Une autre question controversée est le dépistage précoce, qui est particulièrement essentiel au stade pré-métastatique, pendant lequel le cancer du sein est encore curable.

« Globalement, il est important que la maladie soit détectée le plus tôt possible », a souligné Mme Schumacher-Wulf.

Entre 2004 et 2009, l’Allemagne a introduit un programme de dépistage précoce du cancer du sein dans tout le pays. Ce programme invite les femmes âgées de 50 à 69 ans à un examen de dépistage tous les deux ans.

En outre, une extension de la limite d’âge à toutes les femmes âgées de 45 à 74 ans est actuellement discutée par le comité mixte fédéral, car la directive européenne sur le cancer du sein contient des recommandations visant à étendre le dépistage à ces groupes d’âge.

Certains experts ne sont cependant pas d’accord sur la plausibilité d’une telle extension d’âge.

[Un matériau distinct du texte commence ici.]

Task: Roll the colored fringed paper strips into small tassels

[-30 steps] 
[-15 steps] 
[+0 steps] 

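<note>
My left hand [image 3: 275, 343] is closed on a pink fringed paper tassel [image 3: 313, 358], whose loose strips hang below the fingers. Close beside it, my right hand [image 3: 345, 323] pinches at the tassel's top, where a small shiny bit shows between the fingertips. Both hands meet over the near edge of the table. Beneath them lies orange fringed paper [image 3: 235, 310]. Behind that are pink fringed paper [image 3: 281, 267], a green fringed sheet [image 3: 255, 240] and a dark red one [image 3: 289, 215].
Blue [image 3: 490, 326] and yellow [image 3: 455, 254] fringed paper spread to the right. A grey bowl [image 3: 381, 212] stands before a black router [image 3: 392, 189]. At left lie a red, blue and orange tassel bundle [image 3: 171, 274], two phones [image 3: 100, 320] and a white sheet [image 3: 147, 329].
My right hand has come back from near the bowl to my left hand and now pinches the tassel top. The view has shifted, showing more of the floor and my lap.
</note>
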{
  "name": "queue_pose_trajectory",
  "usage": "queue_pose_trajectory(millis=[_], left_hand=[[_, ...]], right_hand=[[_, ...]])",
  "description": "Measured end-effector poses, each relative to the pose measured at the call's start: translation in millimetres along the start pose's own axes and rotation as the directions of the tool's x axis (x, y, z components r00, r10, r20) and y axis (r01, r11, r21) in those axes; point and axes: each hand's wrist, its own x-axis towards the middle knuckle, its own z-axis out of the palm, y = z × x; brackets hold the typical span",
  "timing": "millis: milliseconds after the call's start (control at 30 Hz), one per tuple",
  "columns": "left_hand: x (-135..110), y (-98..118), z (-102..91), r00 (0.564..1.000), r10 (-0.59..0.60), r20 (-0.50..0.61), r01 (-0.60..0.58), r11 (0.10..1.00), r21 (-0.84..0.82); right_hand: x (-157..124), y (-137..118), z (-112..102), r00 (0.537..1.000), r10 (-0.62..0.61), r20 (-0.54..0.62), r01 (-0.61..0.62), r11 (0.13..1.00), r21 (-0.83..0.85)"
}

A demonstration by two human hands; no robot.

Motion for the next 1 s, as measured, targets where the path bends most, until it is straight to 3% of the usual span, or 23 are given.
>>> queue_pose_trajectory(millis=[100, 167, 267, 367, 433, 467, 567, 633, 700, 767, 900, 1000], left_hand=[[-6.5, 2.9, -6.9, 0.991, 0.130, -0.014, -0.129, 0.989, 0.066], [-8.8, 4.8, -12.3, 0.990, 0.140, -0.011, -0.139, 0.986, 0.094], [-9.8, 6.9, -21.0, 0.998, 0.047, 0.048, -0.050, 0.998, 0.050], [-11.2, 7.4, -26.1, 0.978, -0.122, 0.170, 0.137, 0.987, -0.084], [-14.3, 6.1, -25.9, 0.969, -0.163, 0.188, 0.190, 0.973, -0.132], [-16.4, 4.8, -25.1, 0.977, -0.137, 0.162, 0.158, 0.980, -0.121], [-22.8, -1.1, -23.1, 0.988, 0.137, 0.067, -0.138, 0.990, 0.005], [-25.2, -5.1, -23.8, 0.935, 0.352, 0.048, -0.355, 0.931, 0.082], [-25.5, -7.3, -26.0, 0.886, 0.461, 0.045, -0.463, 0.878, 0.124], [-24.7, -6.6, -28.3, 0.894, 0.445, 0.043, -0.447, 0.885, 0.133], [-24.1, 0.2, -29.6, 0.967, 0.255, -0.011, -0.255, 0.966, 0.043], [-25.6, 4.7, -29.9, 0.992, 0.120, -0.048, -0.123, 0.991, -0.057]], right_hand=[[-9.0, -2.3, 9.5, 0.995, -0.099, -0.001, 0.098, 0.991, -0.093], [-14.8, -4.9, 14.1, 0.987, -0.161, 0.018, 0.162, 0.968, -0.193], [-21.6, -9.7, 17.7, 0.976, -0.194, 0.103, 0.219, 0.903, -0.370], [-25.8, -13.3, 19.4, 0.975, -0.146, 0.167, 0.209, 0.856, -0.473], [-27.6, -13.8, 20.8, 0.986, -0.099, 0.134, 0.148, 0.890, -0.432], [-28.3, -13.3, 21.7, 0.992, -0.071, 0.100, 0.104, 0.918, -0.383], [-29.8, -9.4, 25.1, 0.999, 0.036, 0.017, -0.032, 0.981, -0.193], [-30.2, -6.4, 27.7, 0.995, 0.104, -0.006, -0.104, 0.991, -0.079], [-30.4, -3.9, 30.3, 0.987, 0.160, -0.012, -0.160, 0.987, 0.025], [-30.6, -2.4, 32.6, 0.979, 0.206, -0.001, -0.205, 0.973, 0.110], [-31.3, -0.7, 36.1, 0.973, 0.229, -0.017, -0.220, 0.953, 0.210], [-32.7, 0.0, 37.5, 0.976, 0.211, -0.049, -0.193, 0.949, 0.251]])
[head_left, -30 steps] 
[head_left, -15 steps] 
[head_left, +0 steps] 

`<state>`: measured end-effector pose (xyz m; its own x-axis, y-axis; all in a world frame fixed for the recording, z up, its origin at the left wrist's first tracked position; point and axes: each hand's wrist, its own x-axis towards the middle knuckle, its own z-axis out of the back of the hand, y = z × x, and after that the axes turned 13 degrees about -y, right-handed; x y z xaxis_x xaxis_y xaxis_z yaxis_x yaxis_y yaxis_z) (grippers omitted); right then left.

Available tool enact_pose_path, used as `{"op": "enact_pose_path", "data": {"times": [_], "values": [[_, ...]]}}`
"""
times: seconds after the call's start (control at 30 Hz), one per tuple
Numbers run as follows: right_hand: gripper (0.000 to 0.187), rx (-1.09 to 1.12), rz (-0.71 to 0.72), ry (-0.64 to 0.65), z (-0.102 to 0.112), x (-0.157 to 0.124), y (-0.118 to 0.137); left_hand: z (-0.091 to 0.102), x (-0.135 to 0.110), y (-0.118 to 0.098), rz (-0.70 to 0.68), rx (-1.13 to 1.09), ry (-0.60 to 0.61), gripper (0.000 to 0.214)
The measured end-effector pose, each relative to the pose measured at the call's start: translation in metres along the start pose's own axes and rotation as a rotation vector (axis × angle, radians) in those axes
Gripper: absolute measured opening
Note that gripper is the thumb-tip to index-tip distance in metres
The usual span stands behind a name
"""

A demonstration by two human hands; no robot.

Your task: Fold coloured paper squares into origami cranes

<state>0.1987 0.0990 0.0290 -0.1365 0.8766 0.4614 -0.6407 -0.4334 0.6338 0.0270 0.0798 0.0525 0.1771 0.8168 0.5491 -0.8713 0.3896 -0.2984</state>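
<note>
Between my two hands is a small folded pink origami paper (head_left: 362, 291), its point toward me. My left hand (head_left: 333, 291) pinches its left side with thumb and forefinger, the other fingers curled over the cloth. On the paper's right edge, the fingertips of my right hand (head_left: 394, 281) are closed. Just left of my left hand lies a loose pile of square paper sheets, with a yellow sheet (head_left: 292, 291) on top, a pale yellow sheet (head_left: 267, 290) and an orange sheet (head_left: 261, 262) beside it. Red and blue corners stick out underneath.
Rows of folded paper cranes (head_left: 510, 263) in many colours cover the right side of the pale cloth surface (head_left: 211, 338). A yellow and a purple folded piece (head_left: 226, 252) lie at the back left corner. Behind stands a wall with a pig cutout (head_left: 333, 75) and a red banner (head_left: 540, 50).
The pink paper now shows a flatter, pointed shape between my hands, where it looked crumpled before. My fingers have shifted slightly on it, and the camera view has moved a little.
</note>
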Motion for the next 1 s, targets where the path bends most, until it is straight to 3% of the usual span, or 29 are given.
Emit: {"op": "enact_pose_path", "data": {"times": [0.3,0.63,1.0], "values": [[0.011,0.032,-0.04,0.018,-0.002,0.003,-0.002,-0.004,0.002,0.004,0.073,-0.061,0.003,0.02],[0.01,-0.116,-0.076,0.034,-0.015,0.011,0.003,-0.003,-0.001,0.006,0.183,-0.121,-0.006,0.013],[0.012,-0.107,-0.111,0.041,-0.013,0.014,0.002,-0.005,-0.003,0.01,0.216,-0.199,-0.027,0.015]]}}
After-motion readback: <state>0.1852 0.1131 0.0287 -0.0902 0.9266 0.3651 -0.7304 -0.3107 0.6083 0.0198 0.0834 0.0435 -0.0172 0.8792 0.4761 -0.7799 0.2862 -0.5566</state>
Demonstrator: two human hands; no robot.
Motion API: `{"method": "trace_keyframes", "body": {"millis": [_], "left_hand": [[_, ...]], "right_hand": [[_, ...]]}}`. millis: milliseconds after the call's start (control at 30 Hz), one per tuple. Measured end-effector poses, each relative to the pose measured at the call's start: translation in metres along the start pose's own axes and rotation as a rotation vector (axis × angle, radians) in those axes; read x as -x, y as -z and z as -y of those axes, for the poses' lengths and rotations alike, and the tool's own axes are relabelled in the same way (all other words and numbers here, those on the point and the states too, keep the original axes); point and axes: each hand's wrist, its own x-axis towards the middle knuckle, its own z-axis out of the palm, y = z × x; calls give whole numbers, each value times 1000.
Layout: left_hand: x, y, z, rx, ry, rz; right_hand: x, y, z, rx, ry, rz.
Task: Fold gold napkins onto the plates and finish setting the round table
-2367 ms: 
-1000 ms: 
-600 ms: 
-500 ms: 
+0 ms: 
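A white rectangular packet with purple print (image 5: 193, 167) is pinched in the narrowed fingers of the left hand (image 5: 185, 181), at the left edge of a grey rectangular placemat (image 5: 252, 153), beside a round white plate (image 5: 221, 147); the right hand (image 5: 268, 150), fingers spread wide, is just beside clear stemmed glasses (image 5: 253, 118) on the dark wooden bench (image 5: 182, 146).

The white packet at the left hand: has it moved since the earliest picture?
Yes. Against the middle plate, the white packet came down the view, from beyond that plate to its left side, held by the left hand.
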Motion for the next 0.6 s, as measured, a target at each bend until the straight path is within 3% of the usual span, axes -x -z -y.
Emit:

Mme Schumacher-Wulf, par exemple, souligne que les offres devraient être plus nombreuses, en particulier pour les femmes plus jeunes. « Je dis que 50 ans, c’est tout simplement trop tard », a-t-elle prévenu.

Mme Lüftner, en revanche, a déclaré que l’extension de la limite d’âge vers le bas ne serait pas très efficace, car le cancer du sein survient principalement chez les femmes de plus de cinquante ans.

Le dépistage des jeunes patientes ne ferait qu’entraîner des biopsies et d’autres examens inutiles et « ce n’est pas le but du dépistage », a-t-elle déclaré.